Cependant il se trouve que plusieurs particuliers ont du vin à offrir à celui qui a du blé. Si l’un n’a voulu donner que quatre pintes pour un boisseau, le propriétaire du blé ne lui donnera pas son blé lorsqu’il saura qu’un autre lui donnera six pintes ou huit pour le même boisseau. Si le premier veut avoir du blé, il sera obligé de hausser le prix au niveau de celui qui offre davantage. Les vendeurs de vin profitent de leur côté de la concurrence entre les vendeurs de blé. Chacun ne se détermine à céder sa denrée qu’après avoir comparé les différentes offres qu’on lui fait de la denrée dont il a besoin, et donne la préférence à l’offre la plus forte. La valeur du blé et du vin n’est plus débattue entre deux seuls particuliers relativement à leurs besoins et à leurs facultés réciproques, elle se fixe par la balance des besoins et des facultés de la totalité des vendeurs de blé avec ceux de la totalité des vendeurs de vin. Car tel qui donnerait volontiers huit pintes de vin pour un boisseau de blé, n’en donnera que quatre lorsqu’il saura qu’un propriétaire de blé consent à donner deux boisseaux de blé pour huit pintes. Le prix mitoyen entre les différentes offres et les différentes demandes deviendra le prix courant auquel tous les acheteurs et les vendeurs se conformeront dans leurs échanges, et il sera vrai de dire que six pintes de vin seront pour tout le monde l’équivalent d’un boisseau de blé, si c’est là le prix mitoyen, jusqu’à ce que la diminution de l’offre d’un côté ou de la demande de l’autre fasse changer cette évaluation.
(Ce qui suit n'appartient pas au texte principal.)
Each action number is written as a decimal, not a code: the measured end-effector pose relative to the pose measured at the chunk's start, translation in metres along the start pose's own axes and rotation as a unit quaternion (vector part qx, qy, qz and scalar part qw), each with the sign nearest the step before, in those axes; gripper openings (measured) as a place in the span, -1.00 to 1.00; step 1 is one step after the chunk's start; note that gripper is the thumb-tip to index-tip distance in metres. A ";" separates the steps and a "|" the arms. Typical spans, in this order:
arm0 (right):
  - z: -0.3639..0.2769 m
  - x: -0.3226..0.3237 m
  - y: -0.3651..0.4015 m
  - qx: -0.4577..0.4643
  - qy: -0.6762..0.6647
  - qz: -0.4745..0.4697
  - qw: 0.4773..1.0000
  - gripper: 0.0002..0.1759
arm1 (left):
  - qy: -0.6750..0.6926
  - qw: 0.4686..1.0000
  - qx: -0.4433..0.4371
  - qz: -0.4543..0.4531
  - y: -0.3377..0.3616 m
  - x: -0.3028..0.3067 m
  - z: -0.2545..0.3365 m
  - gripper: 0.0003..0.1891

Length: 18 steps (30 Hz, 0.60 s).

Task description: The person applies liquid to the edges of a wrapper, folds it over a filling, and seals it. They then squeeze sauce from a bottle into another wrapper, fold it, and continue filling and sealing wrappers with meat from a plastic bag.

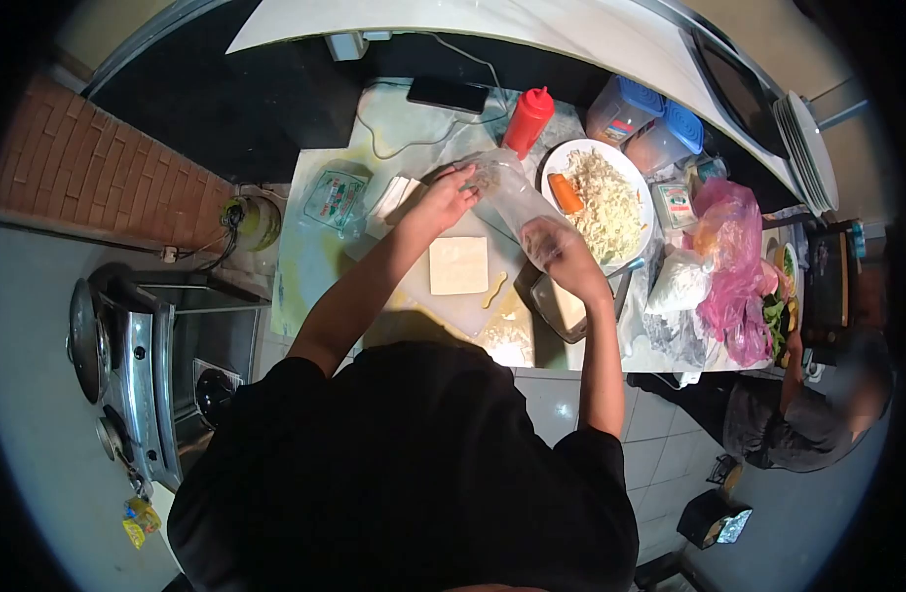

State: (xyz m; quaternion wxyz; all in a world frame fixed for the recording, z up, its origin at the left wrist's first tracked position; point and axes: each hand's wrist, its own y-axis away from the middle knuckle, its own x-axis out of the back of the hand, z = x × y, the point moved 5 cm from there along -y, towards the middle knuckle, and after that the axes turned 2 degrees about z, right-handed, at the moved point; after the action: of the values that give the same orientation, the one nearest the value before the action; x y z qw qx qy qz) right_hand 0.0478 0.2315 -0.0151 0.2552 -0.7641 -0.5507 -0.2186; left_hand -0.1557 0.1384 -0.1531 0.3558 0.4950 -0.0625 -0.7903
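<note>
Worktop (315,271) beside a stove (137,365), left hand (451,193) and right hand (558,247) both clamped on a plastic bag (508,193)

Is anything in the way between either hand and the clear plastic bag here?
Nothing visible does. The left hand holds one end of the clear plastic bag and the right hand holds the other; both touch it directly.
</note>
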 end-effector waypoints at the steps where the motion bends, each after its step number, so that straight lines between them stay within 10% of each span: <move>1: 0.002 0.002 0.001 -0.005 0.001 0.001 1.000 -0.70 | -0.007 1.000 -0.018 0.019 -0.009 0.002 -0.002 -0.76; 7: 0.019 0.019 0.005 -0.211 -0.068 0.066 0.973 -0.67 | -0.010 0.990 -0.015 0.141 -0.033 0.020 -0.019 -0.75; 18: 0.057 0.029 0.042 -0.220 -0.512 0.163 0.814 -0.54 | -0.078 0.985 -0.021 0.154 0.003 0.027 -0.010 -0.53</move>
State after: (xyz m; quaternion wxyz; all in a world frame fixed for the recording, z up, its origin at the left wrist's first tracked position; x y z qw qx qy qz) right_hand 0.0991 0.2774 -0.0479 -0.2065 -0.8798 -0.4068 0.1336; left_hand -0.1524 0.1215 -0.1767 0.4773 0.4083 -0.1488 -0.7637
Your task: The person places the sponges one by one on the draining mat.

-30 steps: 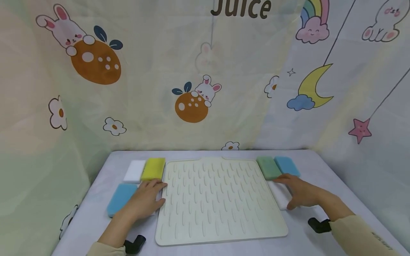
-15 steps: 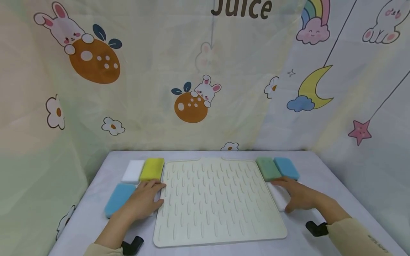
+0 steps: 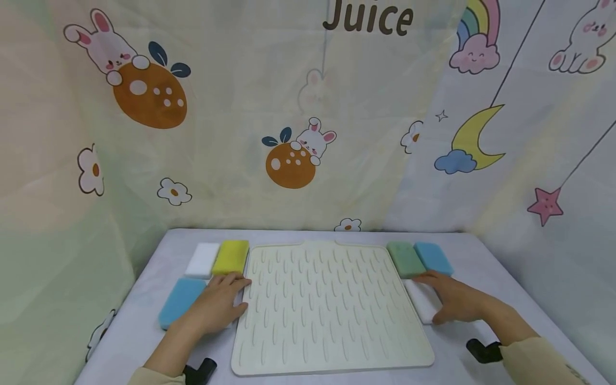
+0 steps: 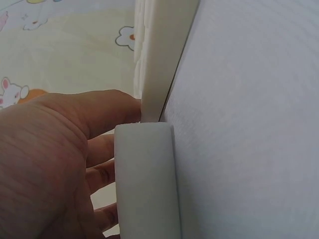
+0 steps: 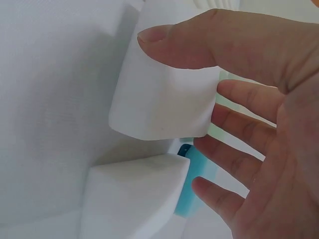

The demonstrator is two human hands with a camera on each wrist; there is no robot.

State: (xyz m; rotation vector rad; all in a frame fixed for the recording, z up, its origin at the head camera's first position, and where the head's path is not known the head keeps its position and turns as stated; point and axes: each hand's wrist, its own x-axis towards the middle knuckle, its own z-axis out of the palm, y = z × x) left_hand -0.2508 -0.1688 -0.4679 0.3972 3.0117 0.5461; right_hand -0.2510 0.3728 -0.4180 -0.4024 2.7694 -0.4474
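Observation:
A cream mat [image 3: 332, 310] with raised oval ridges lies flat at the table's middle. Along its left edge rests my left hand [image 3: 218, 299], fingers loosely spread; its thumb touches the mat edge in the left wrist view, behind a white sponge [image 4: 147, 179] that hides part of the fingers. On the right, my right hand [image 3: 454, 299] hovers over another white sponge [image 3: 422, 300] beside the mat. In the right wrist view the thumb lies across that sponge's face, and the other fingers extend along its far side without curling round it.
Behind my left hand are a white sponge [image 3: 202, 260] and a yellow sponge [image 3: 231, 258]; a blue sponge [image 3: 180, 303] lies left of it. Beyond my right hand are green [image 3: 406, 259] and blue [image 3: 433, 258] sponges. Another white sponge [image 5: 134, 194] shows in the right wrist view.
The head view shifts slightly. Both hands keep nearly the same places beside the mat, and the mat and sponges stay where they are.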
§ XXXV. — Le commerce donne à chaque marchandise une valeur courante relativement à chaque autre marchandise ; d’où il suit que toute marchandise est l’équivalent d’une certaine quantité de toute autre marchandise, et peut être regardée comme un gage qui la représente.

Le blé ce s’échange pas seulement contre le vin, mais contre tous les autres objets dont peuvent avoir besoin les propriétaires de blé, contre le bois, le cuir, la laine, le coton, etc. ; il en est de même du vin et de chaque denrée en particulier. Si un boisseau de blé est l’équivalent de six pintes de vin et qu’un mouton soit l’équivalent de trois boisseaux de blé, ce mouton sera l’équivalent de dix-huit pintes de vin. Celui qui, ayant du blé, aurait besoin de vin, pourrait sans inconvénient échanger son blé contre un mouton, afin de pouvoir ensuite échanger ce mouton contre le vin dont il a besoin.